Canola Oil – Rapeseed, from which canola oil is extracted, is one of the crops set to be affected most by the EU’s latest regulation. Commercial rapeseed was particularly controversial for its use of bee-killing neonicotinoids as it is one of the largest flowering commercial crops around, making it a perfect target for pollen-hungry bees. Increasing demand for European rapeseed will firstly reduce the chance of suppliers going abroad for unregulated ingredients for canola oil. Also, pure canola oil is a fantastic alternative to generic “vegetable oils,” of which canola is usually an ingredient, alongside the environmentally catastrophic palm oil which is best avoided at all costs.

 

Apples – Realistically, any fruit trees will be a delight to both you and bee. However, bees need a source of food no matter what the season, so be sure to demand a variety of different apples as each sub-species flowers at a different point throughout the year. So why not leave Granny Smith on the sidelines for once and crunch into a delicious Devonshire Quarrenden, a Michaelmas Red, or, if you’re feeling saucy, a Mère de Ménage.

 

 

 

Cherries – As above, fruit trees are ideal for both bees and humans as they not only flower, feeding bees, they produce delicious fruit, feeding humans. Cherry trees are good for bees as they flower excessively, all over the plant, and are large allowing the maximum number of bees get fed. Cherry trees bloom throughout the summer and can grow to a height of nine metres. Filled with antioxidants and natural anti-inflammatories, why just put a cherry on top when you can make them the star of your menu!

 

Dandelion – A favourite among children who like blowing on things in exchange for wishes, this oft-ignored plant is frequently labelled a weed. Dandelion tea is incredibly in vogue among health fanatics across the world, as it is known to detoxify the liver and aid weight loss. The prevalence of this flower makes it a firm favourite with bees, so spread those seeds far and wide. Be wary though, some people are allergic to the root of this little flower, and it is known to interact in unexpected ways with certain medications.

 

Peonies, Hyacinths, Willows - Now we know these are not food, which will annoy many of our readers who do not value things that are not made for putting in the mouth, but these flowers are proven to be beloved by bees. So give these bad boys a plant in your garden and watch the drones come swarming. And if you really want to blaze a trail and show solidarity with bee-kind, why not eat them anyway? They are not toxic and probably taste as good, if not better, than kale.

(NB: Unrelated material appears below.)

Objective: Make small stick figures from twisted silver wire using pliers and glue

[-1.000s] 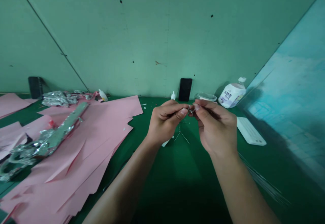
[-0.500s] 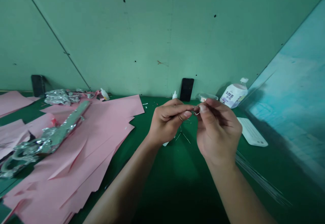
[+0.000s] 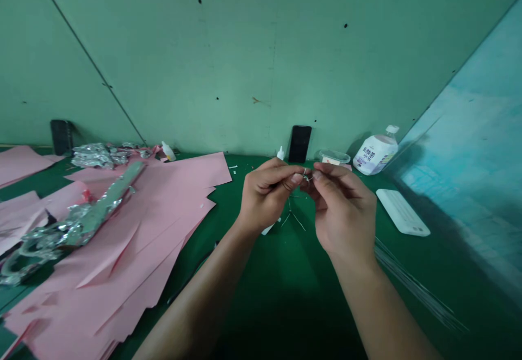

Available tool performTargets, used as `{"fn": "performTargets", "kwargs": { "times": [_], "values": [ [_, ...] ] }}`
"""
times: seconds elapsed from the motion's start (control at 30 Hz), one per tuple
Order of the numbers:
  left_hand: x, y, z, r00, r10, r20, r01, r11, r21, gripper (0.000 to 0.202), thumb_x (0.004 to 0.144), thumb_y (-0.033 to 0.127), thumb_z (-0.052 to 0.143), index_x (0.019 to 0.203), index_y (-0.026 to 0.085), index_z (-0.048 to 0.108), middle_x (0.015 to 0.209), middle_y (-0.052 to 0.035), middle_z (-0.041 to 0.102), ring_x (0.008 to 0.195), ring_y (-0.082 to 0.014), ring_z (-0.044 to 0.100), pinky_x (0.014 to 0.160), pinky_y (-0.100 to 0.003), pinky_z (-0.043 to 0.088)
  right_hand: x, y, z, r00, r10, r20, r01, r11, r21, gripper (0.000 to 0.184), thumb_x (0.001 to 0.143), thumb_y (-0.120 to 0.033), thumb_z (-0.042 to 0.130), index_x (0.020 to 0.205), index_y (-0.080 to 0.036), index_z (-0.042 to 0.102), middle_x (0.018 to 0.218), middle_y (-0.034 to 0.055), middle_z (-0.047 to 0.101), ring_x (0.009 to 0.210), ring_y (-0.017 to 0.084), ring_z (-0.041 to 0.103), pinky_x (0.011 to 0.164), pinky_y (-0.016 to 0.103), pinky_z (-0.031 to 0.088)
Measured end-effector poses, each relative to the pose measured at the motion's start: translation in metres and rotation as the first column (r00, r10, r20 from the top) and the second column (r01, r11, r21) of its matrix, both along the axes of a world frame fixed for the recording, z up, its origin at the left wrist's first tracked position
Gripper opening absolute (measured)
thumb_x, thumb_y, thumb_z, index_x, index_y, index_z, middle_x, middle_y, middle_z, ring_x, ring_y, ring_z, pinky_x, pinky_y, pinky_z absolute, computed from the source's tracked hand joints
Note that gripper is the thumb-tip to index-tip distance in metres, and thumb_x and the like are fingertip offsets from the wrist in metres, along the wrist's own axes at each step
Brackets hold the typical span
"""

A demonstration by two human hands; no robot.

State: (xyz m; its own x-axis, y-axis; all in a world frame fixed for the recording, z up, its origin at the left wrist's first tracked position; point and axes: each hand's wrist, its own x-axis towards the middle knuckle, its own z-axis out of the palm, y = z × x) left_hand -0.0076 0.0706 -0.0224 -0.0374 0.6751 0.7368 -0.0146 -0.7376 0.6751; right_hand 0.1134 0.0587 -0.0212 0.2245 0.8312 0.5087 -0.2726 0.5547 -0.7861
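My left hand (image 3: 267, 191) and my right hand (image 3: 340, 208) meet above the green table (image 3: 285, 284), fingertips pinched together on a small piece of thin silver wire (image 3: 306, 175). Both hands are closed, thumbs against forefingers. Under them, more thin wire pieces (image 3: 294, 216) lie on the table in a small spread. A small white glue bottle (image 3: 279, 153) stands just behind my left hand.
Pink paper sheets (image 3: 134, 229) cover the left of the table, with a long foil-wrapped shape (image 3: 77, 221) and crumpled foil (image 3: 95, 156) on them. A black phone (image 3: 299, 143) leans on the wall; a white drink bottle (image 3: 375, 152), a clear dish (image 3: 334, 156) and a white flat box (image 3: 402, 212) sit at right. Long wires (image 3: 411, 286) lie near the right edge.
My right hand lowered a little and turned back, fingertips closing in on the wire again; my left hand stayed in place holding it.
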Motion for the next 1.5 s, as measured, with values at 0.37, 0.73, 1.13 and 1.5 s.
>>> {"fn": "performTargets", "kwargs": {
  "times": [0.37, 0.73, 1.13, 1.5],
  "values": [
    [-0.003, -0.002, 0.005, 0.998, -0.001, 0.068, 0.011, 0.991, -0.136, 0.012, 0.084, 0.024, 0.07, 0.091, 0.028, 0.079, 0.077, -0.0025, 0.068, 0.068, -0.0115, 0.06, 0.059, -0.024, 0.05, 0.013, 0.003, 0.002, 0.762, -0.358, 0.539, 0.136, 0.903, 0.408, 0.033, 0.085, -0.018, 0.067, 0.118, -0.022, 0.065, 0.102, 0.0039, 0.073, 0.089, 0.017, 0.07, 0.08, 0.032, 0.06],
    [-0.001, 0.0, 0.006, 0.991, -0.076, 0.11, 0.097, 0.976, -0.196, 0.008, 0.081, 0.028, 0.072, 0.082, 0.021, 0.078, 0.071, -0.0007, 0.06, 0.055, -0.0075, 0.052, 0.05, -0.022, 0.046, 0.015, 0.0, 0.008, 0.652, -0.338, 0.679, 0.156, 0.936, 0.316, 0.018, 0.093, -0.022, 0.054, 0.099, -0.016, 0.07, 0.084, 0.0042, 0.075, 0.07, 0.015, 0.069, 0.064, 0.027, 0.056],
    [0.008, -0.012, 0.018, 0.952, -0.023, 0.305, 0.21, 0.775, -0.596, 0.025, 0.073, 0.041, 0.078, 0.068, 0.018, 0.074, 0.062, 0.0008, 0.055, 0.053, -0.007, 0.041, 0.046, -0.022, 0.032, 0.008, 0.002, -0.007, 0.379, -0.734, 0.563, 0.331, 0.676, 0.658, 0.021, 0.092, -0.014, 0.055, 0.106, -0.017, 0.07, 0.092, 0.0092, 0.076, 0.081, 0.018, 0.072, 0.066, 0.027, 0.055],
    [0.022, -0.019, 0.013, 0.981, 0.161, 0.109, -0.12, 0.943, -0.311, 0.01, 0.077, 0.026, 0.076, 0.086, 0.026, 0.079, 0.082, -0.0029, 0.061, 0.083, -0.0153, 0.056, 0.07, -0.028, 0.049, 0.007, 0.002, -0.005, 0.362, -0.749, 0.555, 0.366, 0.662, 0.654, 0.018, 0.094, -0.018, 0.053, 0.102, -0.018, 0.07, 0.086, 0.0076, 0.073, 0.075, 0.016, 0.069, 0.063, 0.026, 0.052]
  ]
}}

So, there you have it, go forth and feast knowing that Europe’s honey-makers are satisfied and safe. And if this neoliberal “voting-with-your-euros” approach is not to your taste, why not write to large scale distributors such as supermarkets and tell them that you no longer want their enmasse support of suppliers who do not comply with EU regulations. Or even better, write to your local MEP to push for the restriction of the remaining four neonicotinoids still legal for outdoor use in the European Union, and confirm that all the food you eat is as safe for bees as it is for you.